● Supplied information

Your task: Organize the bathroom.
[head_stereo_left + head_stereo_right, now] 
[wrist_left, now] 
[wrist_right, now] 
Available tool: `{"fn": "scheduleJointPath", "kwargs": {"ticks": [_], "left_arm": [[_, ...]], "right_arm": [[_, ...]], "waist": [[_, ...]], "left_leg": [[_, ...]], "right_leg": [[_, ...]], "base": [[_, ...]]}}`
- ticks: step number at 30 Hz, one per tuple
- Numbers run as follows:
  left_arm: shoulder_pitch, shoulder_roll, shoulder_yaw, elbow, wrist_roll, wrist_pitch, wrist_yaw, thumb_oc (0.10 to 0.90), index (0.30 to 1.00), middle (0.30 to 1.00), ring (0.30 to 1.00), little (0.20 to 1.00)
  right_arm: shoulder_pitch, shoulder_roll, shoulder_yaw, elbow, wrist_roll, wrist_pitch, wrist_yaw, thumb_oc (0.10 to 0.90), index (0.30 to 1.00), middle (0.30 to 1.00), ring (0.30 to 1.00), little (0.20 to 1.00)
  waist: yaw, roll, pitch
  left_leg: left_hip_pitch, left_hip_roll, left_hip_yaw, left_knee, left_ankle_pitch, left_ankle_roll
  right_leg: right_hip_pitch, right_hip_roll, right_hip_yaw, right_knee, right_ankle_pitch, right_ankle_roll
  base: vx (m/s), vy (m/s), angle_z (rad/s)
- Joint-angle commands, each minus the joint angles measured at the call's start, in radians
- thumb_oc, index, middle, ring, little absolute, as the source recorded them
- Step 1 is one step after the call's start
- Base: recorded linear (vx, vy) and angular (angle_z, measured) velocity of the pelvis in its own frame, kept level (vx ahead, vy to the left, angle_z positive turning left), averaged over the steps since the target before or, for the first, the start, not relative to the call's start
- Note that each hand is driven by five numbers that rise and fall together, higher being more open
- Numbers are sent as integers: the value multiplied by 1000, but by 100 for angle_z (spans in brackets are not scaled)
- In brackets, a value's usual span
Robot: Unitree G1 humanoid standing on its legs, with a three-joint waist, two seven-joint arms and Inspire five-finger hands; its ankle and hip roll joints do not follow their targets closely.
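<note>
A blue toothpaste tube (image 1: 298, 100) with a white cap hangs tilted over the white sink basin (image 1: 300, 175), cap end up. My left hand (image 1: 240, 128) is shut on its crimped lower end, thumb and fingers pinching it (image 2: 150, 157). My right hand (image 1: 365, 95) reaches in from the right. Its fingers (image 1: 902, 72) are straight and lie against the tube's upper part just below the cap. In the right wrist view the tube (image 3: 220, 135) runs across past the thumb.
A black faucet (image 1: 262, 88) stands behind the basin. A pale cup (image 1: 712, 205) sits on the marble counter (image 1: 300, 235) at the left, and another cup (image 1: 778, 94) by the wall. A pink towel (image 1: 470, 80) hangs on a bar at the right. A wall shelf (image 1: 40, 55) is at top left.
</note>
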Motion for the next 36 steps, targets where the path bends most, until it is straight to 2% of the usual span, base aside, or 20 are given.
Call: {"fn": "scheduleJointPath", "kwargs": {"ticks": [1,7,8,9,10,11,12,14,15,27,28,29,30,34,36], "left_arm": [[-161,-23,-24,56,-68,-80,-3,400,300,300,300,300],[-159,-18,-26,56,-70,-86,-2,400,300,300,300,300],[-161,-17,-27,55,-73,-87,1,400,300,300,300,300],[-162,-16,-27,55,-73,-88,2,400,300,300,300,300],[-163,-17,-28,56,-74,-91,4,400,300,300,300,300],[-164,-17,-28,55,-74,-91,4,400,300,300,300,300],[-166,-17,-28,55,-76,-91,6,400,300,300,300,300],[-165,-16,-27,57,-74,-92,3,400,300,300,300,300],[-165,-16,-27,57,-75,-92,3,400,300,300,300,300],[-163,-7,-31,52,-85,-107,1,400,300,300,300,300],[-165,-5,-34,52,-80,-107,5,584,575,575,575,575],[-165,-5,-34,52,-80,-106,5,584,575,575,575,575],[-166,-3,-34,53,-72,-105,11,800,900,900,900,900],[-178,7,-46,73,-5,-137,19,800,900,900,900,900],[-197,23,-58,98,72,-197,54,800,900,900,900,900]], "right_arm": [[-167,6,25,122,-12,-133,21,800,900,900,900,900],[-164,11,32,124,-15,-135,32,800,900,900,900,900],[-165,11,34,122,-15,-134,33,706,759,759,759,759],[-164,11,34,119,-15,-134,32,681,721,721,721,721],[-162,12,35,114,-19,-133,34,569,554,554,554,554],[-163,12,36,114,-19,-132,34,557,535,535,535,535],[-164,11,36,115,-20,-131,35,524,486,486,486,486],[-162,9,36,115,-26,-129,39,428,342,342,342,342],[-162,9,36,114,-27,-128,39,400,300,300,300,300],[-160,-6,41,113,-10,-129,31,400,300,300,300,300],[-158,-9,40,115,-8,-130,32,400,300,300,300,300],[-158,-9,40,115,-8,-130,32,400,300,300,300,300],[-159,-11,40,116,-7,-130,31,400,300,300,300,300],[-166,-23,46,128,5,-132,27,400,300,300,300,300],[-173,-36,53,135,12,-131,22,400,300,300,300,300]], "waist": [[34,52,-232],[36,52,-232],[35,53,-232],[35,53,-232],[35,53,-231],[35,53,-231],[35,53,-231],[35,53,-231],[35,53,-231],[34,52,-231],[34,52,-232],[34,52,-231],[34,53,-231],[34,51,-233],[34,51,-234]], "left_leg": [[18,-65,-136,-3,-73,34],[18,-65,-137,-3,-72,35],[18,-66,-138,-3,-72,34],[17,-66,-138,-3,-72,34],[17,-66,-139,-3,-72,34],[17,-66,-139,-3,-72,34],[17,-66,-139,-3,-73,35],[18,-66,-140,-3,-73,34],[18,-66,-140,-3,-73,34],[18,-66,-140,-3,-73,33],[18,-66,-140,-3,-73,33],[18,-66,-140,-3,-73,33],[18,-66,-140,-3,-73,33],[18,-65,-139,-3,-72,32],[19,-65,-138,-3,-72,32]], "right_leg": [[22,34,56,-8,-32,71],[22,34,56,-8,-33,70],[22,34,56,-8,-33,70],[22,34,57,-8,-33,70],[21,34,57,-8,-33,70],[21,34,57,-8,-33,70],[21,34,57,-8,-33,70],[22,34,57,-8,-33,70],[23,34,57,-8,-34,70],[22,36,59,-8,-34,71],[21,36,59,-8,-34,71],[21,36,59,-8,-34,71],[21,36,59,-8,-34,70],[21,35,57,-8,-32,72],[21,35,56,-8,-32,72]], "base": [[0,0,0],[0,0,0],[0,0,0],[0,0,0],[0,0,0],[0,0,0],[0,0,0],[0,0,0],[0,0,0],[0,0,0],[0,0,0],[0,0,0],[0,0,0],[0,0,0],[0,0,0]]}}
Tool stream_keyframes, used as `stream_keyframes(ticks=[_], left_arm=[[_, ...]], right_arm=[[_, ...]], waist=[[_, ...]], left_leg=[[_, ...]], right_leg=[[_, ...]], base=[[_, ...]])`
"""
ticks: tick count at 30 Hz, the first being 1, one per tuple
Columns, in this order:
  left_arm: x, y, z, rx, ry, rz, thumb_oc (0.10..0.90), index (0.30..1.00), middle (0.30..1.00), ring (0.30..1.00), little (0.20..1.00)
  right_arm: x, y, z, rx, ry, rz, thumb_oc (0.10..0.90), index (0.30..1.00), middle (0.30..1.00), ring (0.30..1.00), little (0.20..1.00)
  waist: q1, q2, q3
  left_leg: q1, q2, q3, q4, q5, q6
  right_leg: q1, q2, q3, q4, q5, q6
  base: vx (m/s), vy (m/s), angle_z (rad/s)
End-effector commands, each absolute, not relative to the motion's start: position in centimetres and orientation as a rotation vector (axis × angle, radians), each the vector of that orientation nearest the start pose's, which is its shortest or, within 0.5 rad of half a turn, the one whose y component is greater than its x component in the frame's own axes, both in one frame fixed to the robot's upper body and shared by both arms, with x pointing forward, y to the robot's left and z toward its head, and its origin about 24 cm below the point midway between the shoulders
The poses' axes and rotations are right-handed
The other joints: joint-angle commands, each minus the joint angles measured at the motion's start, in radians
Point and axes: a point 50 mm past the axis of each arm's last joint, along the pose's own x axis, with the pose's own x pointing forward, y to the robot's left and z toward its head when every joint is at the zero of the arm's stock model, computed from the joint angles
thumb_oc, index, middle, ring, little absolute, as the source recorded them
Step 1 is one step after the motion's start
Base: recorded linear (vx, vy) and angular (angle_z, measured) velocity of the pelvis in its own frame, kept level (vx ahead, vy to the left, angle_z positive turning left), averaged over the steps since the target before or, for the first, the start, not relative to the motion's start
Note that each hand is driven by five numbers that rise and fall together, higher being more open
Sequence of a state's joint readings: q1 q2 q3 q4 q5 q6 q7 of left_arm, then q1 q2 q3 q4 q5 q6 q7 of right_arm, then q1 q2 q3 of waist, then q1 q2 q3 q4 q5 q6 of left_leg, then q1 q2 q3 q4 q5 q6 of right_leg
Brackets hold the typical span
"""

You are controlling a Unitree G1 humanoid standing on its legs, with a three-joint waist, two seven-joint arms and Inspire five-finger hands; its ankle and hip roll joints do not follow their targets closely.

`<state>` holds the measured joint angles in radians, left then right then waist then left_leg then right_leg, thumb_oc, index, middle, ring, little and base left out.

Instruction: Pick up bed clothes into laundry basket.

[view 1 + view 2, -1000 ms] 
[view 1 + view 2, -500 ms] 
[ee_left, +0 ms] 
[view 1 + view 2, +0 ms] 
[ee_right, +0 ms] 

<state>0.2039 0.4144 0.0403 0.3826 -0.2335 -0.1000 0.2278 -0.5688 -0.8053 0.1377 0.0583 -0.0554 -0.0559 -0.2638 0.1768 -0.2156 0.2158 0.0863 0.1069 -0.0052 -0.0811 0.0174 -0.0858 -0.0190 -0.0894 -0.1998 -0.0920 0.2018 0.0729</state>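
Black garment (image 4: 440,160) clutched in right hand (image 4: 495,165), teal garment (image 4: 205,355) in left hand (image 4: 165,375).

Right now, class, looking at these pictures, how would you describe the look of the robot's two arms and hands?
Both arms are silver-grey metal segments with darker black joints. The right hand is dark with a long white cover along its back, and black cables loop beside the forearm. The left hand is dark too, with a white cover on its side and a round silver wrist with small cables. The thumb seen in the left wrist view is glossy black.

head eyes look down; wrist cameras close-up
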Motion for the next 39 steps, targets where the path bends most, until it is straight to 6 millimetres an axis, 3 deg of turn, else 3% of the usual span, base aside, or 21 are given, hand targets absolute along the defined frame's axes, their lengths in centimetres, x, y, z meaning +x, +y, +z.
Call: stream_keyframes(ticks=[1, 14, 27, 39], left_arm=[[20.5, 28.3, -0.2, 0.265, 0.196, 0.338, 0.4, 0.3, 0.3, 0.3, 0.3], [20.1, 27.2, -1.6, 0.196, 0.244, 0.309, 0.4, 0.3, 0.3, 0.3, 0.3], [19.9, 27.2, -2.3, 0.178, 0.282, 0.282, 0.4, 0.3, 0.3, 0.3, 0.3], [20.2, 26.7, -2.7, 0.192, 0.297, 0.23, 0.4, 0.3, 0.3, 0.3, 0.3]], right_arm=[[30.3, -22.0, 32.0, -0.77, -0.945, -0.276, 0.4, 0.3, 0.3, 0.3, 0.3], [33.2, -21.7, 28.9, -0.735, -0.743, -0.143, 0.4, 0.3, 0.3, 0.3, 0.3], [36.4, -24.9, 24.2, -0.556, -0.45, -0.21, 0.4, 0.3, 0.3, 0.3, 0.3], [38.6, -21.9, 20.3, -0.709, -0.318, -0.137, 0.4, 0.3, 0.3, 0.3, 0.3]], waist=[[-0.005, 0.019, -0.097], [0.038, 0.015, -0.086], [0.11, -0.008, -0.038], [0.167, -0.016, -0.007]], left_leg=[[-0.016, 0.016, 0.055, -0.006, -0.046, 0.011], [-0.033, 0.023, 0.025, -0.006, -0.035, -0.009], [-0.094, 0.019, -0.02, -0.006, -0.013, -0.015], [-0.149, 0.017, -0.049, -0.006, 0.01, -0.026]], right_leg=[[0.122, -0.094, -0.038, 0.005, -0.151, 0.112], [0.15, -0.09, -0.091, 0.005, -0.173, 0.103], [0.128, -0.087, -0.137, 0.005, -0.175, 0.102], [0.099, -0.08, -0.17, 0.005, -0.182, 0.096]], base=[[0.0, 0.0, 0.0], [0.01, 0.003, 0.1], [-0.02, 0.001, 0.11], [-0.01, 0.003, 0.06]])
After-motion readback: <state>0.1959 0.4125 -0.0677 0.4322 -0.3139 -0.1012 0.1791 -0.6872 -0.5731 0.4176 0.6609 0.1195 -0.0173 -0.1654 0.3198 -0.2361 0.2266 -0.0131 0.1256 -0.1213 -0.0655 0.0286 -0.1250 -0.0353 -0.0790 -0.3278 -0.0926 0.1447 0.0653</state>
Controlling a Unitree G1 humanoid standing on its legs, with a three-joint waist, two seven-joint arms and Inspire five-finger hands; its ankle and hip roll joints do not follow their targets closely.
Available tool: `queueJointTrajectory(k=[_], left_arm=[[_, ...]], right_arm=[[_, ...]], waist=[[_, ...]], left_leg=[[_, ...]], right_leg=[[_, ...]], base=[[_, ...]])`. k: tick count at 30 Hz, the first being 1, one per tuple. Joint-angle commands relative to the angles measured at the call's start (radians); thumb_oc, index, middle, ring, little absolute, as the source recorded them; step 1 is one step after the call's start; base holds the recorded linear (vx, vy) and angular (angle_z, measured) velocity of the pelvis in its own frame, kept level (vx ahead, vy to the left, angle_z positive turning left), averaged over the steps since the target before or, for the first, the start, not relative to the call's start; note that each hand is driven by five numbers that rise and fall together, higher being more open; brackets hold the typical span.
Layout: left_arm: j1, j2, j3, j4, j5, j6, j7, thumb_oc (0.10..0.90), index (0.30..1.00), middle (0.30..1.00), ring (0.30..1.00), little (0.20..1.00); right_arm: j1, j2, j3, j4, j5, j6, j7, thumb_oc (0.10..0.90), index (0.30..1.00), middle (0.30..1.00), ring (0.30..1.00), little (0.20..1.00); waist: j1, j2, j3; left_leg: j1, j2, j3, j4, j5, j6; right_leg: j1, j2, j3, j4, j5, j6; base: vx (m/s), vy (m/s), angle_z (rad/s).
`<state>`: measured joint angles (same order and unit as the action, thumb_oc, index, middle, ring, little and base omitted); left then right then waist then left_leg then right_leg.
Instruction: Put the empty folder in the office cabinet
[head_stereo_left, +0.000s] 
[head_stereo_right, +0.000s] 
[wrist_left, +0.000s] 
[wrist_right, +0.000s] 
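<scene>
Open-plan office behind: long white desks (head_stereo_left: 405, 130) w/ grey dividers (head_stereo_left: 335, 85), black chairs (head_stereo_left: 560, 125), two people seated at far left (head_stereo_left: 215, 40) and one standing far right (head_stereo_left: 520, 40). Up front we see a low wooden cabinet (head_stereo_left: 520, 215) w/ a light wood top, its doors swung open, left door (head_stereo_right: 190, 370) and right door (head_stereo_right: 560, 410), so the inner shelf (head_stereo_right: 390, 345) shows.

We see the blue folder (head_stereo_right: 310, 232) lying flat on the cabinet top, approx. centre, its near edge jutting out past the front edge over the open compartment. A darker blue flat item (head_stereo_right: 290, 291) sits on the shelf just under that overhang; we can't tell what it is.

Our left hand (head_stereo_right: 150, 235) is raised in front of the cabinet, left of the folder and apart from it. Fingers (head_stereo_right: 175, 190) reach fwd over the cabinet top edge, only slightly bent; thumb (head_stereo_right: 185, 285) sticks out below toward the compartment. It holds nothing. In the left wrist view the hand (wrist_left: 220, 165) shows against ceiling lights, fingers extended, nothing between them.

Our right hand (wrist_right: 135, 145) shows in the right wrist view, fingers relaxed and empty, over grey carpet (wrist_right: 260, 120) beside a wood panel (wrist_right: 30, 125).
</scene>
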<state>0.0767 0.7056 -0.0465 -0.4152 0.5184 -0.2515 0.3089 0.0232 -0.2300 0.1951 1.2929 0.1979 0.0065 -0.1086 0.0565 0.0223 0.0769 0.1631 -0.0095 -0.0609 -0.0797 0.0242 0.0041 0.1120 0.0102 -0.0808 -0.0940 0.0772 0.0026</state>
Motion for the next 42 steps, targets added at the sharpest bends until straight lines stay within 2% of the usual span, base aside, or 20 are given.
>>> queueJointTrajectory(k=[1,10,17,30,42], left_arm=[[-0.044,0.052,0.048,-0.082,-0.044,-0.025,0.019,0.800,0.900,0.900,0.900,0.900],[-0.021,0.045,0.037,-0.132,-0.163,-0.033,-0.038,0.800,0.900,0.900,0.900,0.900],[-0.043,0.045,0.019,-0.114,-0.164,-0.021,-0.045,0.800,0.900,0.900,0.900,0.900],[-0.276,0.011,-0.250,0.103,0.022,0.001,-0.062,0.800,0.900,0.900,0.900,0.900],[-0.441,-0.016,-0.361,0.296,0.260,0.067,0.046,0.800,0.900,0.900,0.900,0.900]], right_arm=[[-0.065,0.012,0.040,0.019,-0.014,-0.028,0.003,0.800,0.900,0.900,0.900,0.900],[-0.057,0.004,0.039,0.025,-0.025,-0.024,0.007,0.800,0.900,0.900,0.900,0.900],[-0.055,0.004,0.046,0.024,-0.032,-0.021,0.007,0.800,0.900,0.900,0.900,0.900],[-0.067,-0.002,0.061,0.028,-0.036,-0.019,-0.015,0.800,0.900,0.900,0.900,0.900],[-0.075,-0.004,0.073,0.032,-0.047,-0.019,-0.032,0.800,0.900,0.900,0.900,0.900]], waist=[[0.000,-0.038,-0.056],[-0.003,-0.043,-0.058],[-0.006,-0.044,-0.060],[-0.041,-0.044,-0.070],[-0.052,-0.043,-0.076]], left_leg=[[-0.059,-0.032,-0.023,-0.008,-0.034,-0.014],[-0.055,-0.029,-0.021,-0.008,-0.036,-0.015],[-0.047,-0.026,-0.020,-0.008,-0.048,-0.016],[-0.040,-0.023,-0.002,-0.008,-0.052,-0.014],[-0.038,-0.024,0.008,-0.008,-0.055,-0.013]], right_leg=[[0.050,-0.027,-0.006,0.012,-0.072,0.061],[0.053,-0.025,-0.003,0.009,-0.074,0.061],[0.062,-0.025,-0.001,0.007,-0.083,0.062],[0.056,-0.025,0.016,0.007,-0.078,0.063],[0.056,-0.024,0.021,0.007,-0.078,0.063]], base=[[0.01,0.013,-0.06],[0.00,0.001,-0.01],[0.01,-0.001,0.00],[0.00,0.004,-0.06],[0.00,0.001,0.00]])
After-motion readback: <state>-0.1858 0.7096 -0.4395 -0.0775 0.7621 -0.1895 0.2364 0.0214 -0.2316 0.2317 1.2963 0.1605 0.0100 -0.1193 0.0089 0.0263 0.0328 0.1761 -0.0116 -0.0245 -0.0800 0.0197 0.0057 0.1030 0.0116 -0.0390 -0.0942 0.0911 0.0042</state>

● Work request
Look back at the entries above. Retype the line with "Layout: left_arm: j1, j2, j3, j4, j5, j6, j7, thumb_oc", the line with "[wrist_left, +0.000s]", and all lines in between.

● Your solution
Layout: left_arm: j1, j2, j3, j4, j5, j6, j7, thumb_oc (0.10..0.90), index (0.30..1.00), middle (0.30..1.00), ring (0.30..1.00), little (0.20..1.00); right_arm: j1, j2, j3, j4, j5, j6, j7, thumb_oc (0.10..0.90), index (0.30..1.00), middle (0.30..1.00), ring (0.30..1.00), little (0.20..1.00); waist: j1, j2, j3; left_leg: j1, j2, j3, j4, j5, j6; right_leg: j1, j2, j3, j4, j5, j6; base: vx (m/s), vy (m/s), angle_z (rad/s).
`<state>`: measured joint angles (same order and unit as the action, thumb_oc, index, middle, ring, little and base omitted); left then right then waist then left_leg then right_leg.
Instruction: Put the empty folder in the office cabinet
[head_stereo_left, +0.000s] 
[head_stereo_right, +0.000s] 
[wrist_left, +0.000s] 

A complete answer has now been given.